シリーズのリニューアルにあたり、原作小説の第1作目が(007シリーズに含まれない映像作品は存在するが)今まで手付かずだったのは、先を見越していたのか、偶然なのかは分からないが、結果として幸いだったと思う。

但し、古い本棚から引っぱりだして来たストーリーは、正直、少々強引に思える節もある。しかし男のプライドが描かれていると解釈すれば良いのだと思う。アクションではないジェームズ・ボンドと敵役ル・シッフルの攻防は、緊迫した大人の味わいを感じさせる。

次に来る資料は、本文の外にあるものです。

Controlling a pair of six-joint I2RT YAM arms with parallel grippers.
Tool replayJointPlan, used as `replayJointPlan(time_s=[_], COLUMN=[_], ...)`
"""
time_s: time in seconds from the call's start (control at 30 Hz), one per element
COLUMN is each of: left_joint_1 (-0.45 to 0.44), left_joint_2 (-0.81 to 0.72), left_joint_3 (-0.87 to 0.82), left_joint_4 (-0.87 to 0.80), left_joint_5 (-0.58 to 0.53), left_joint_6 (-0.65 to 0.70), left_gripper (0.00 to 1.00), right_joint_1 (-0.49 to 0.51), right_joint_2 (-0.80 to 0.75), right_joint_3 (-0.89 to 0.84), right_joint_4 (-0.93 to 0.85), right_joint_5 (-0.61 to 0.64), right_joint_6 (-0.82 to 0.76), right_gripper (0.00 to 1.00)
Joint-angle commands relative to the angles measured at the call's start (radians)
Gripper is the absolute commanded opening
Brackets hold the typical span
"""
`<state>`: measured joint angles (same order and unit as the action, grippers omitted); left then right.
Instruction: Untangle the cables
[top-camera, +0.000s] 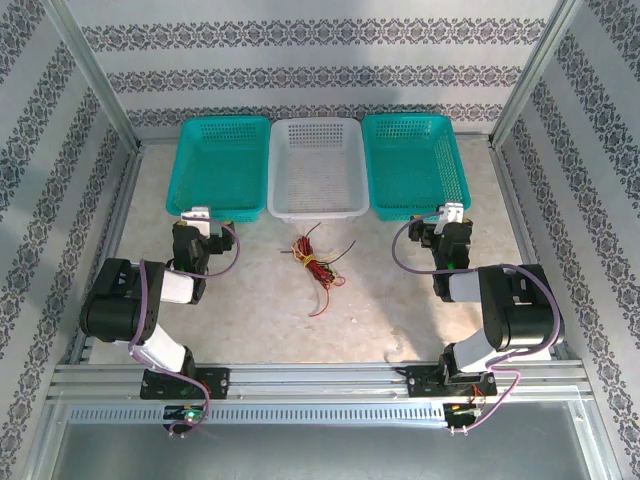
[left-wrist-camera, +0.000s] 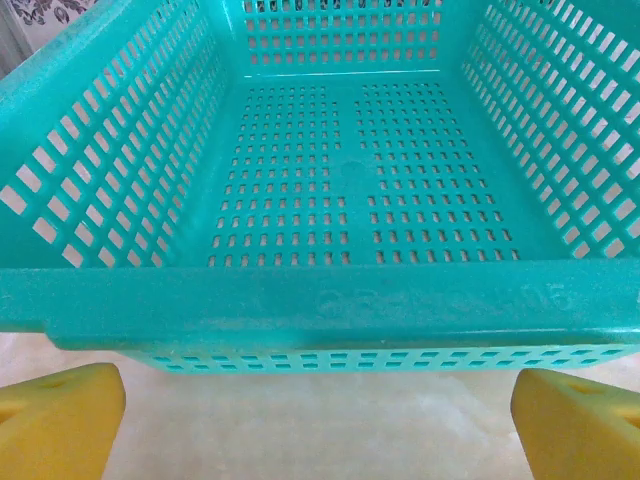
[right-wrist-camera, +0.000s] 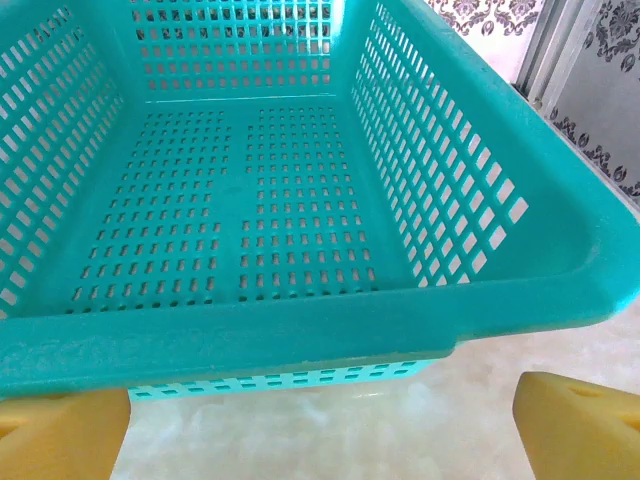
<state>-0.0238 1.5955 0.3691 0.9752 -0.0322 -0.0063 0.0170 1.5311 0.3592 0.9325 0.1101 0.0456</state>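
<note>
The cables (top-camera: 316, 265) lie as a small tangle of thin red, black and yellow wires on the table, in front of the white basket and between the two arms. My left gripper (top-camera: 199, 218) sits at the near rim of the left teal basket (top-camera: 220, 160), far left of the tangle. In the left wrist view its yellow fingertips (left-wrist-camera: 60, 420) stand wide apart over bare table; left gripper (left-wrist-camera: 325, 425) open, holding nothing. My right gripper (top-camera: 449, 216) is at the near rim of the right teal basket (top-camera: 412, 160). Its yellow fingertips (right-wrist-camera: 580, 420) are spread too; right gripper (right-wrist-camera: 320, 430) open and holding nothing.
A white basket (top-camera: 317, 160) stands between the two teal ones along the back wall. The left teal basket (left-wrist-camera: 340, 300) and right teal basket (right-wrist-camera: 300, 340) hold nothing. Aluminium frame posts and patterned walls close in the sides. Purple arm cables loop beside each wrist.
</note>
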Motion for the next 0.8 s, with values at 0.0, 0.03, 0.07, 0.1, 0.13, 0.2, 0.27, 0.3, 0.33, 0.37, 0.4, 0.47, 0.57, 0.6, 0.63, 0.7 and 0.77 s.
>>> replayJointPlan(time_s=[0.0, 0.03, 0.07, 0.1, 0.13, 0.2, 0.27, 0.3, 0.33, 0.37, 0.4, 0.47, 0.57, 0.6, 0.63, 0.7, 0.77], left_joint_1=[0.01, 0.01, 0.01, 0.01, 0.01, 0.01, 0.01, 0.01, 0.01, 0.01, 0.012, 0.013, 0.013, 0.013, 0.014, 0.02, 0.024], left_joint_2=[0.001, 0.001, 0.001, 0.001, 0.001, 0.001, 0.001, 0.001, 0.001, 0.001, -0.002, 0.001, 0.001, 0.001, 0.002, 0.0, -0.004], left_joint_3=[0.014, 0.013, 0.013, 0.014, 0.013, 0.013, 0.014, 0.013, 0.014, 0.015, 0.019, 0.016, 0.016, 0.016, 0.018, 0.022, 0.024], left_joint_4=[-0.009, -0.009, -0.009, -0.009, -0.009, -0.01, -0.009, -0.009, -0.01, -0.014, -0.029, -0.019, -0.017, -0.018, -0.021, -0.032, -0.043], left_joint_5=[0.009, 0.009, 0.009, 0.01, 0.009, 0.009, 0.009, 0.009, 0.009, 0.011, 0.015, 0.018, 0.018, 0.018, 0.018, 0.033, 0.038], left_joint_6=[0.015, 0.015, 0.015, 0.015, 0.015, 0.015, 0.015, 0.015, 0.015, 0.014, 0.01, 0.011, 0.01, 0.011, 0.011, 0.007, 0.005], left_gripper=[0.99, 0.99, 0.99, 0.99, 0.99, 0.99, 0.99, 0.99, 0.99, 0.99, 0.99, 0.99, 0.99, 0.99, 0.99, 0.99, 0.99], right_joint_1=[0.003, 0.003, 0.003, 0.003, 0.003, 0.002, -0.001, -0.001, 0.0, 0.0, 0.0, 0.0, 0.0, 0.0, 0.0, 0.0, 0.0], right_joint_2=[0.0, 0.0, 0.001, 0.0, 0.0, 0.0, 0.0, 0.001, 0.0, 0.0, 0.0, 0.0, 0.0, 0.001, 0.0, 0.0, 0.0], right_joint_3=[0.011, 0.011, 0.011, 0.011, 0.011, 0.011, 0.011, 0.011, 0.011, 0.011, 0.011, 0.011, 0.011, 0.011, 0.011, 0.011, 0.012], right_joint_4=[0.025, 0.025, 0.026, 0.025, 0.025, 0.026, 0.026, 0.026, 0.025, 0.025, 0.025, 0.025, 0.025, 0.025, 0.025, 0.025, 0.025], right_joint_5=[-0.026, -0.027, -0.027, -0.027, -0.027, -0.027, -0.033, -0.033, -0.032, -0.032, -0.032, -0.031, -0.031, -0.031, -0.032, -0.031, -0.031], right_joint_6=[-0.002, -0.002, -0.002, -0.003, -0.001, -0.002, 0.001, -0.001, -0.001, -0.001, -0.001, 0.0, 0.0, -0.001, 0.0, -0.001, -0.001], right_gripper=[0.98, 0.98, 0.98, 0.99, 0.98, 0.98, 0.98, 0.98, 0.98, 0.99, 0.98, 0.98, 0.98, 0.98, 0.98, 0.98, 0.99])
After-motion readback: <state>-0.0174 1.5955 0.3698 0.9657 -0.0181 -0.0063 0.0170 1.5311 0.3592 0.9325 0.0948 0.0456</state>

忘れてならないのは、ボンドガール・ヴェスパーを演じたエヴァ・グリーンの存在だ。彼女のゴージャスで妖艶な色気は、本作を彩る上で、十分過ぎる程に際立つ。そんな彼女とジェームズ・ボンドとの関係は、ル・シッフルとの心理戦以上に見応えを感じる。

作品をジャンル分けするなら、前作までは007という特別なジャンルに属していただろう。もちろん、それは悪いことではなく、作品として何よりも尊ばれる、唯一無二である事を示す証となるだろう。だが、固執し過ぎた独自性には悪い面も存在するだろう。

ファンの中には、余裕も秘密兵器もない本作を、007を骨抜きにされたと感じる人がいるのかも知れない。しかし、それでも私はジェームズ・ボンドのキャラクターの骨格は残っていると思うし、シェイプされた分、今までなかった要素を上手い具合に吸収し、さらなる高みに到達したのではないかと思う。

007が持つネームバリューと本作のグラマラスな雰囲気の所為かも知れないが、私は、従来のイメージの良いところを残しつつ、時代やニーズに合わせて、大胆に方向転換した高級ブランドに似た感覚を本作に持った。その方針の顔となるダニエル・クレイグは、今時の作風に適した俳優ではないかと思う。

007というジャンルから離れ、他と同じ土俵で勝負した本作は、多くの人を魅了するのではないかと思う。